■ **ACTION ITEM**: The listing below should be printed exactly, every line of it. Skip the pictures.

··· COLLECTED MATERIAL ···

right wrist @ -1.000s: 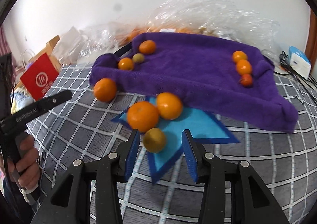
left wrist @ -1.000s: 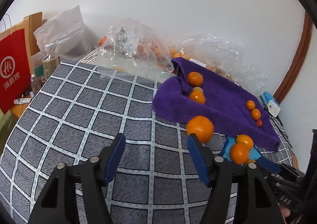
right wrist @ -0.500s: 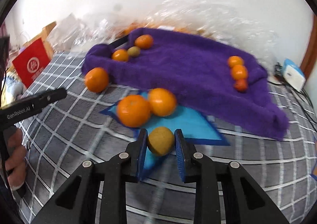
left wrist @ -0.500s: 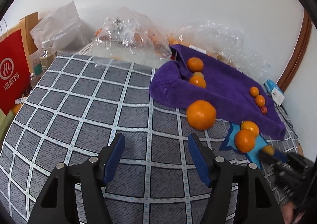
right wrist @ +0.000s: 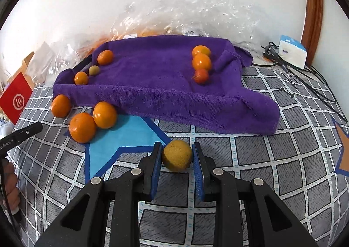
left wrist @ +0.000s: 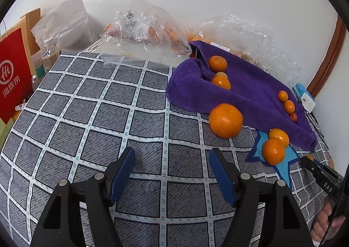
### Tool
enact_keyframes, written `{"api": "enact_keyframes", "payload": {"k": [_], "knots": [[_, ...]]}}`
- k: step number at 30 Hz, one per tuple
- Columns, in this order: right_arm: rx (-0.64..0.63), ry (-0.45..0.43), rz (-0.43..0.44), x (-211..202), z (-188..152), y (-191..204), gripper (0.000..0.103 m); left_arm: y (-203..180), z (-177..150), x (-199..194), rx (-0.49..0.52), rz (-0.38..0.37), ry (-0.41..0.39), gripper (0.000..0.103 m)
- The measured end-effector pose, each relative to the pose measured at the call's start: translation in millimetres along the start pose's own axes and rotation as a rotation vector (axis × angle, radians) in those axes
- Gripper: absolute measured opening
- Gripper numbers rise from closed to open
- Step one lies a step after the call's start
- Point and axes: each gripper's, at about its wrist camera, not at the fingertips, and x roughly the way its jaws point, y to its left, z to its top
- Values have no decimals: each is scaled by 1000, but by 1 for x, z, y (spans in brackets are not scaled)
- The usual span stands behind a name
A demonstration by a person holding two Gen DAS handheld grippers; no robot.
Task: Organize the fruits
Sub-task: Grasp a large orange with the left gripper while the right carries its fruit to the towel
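a: right gripper [right wrist: 177, 155] was clamped on the yellowish fruit [right wrist: 176, 155], just in front of the purple towel [right wrist: 165, 85].
b: best lifted clear over the towel's front fold, grip kept light. left gripper [left wrist: 172, 171] was opening, nothing between its jaws.

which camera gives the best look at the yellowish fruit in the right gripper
The right wrist view: the yellowish fruit sits large and centred, clamped between the right gripper pads. In the left wrist view only a sliver of it peeks over that gripper at the far right edge.
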Motion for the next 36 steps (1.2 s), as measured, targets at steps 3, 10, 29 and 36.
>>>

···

■ **OUTPUT**:
right wrist @ -1.000s: 
left wrist @ -1.000s: 
right wrist @ -0.500s: 
left wrist @ -0.500s: 
right wrist @ +0.000s: 
left wrist @ +0.000s: 
### Tool
enact_keyframes, written `{"api": "enact_keyframes", "payload": {"k": [_], "knots": [[_, ...]]}}`
- k: step number at 30 Hz, one per tuple
- Columns, in this order: right_arm: rx (-0.64..0.63), ry (-0.45..0.43), rz (-0.43..0.44), x (-211..202), z (-188..152), y (-191..204), gripper (0.000..0.103 m); left_arm: y (-203..180), z (-177..150), x (-199..194), rx (-0.49..0.52), rz (-0.38..0.37), ry (-0.41..0.39), gripper (0.000..0.103 m)
- The measured end-effector pose, each relative to the pose measured at the call's start: translation in millimetres along the start pose's own axes and rotation as a rotation vector (axis × angle, radians) in those axes
- Gripper: absolute measured opening
- Gripper numbers rise from closed to open
- Step one lies a step after the call's start
- Point and axes: each gripper's, at about its wrist camera, not at the fingertips, and x roughly the way its jaws point, y to its left, z to its top
- Values have no decimals: each is scaled by 1000, but by 1 for x, z, y (spans in brackets are not scaled)
- The usual span stands behind a name
A demonstration by a person holding two Gen DAS handheld grippers; no robot.
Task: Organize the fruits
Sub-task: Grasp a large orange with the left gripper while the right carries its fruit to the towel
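a: right gripper [right wrist: 177, 155] was clamped on the yellowish fruit [right wrist: 176, 155], just in front of the purple towel [right wrist: 165, 85].
b: best lifted clear over the towel's front fold, grip kept light. left gripper [left wrist: 172, 171] was opening, nothing between its jaws.

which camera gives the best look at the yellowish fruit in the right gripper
The right wrist view: the yellowish fruit sits large and centred, clamped between the right gripper pads. In the left wrist view only a sliver of it peeks over that gripper at the far right edge.
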Motion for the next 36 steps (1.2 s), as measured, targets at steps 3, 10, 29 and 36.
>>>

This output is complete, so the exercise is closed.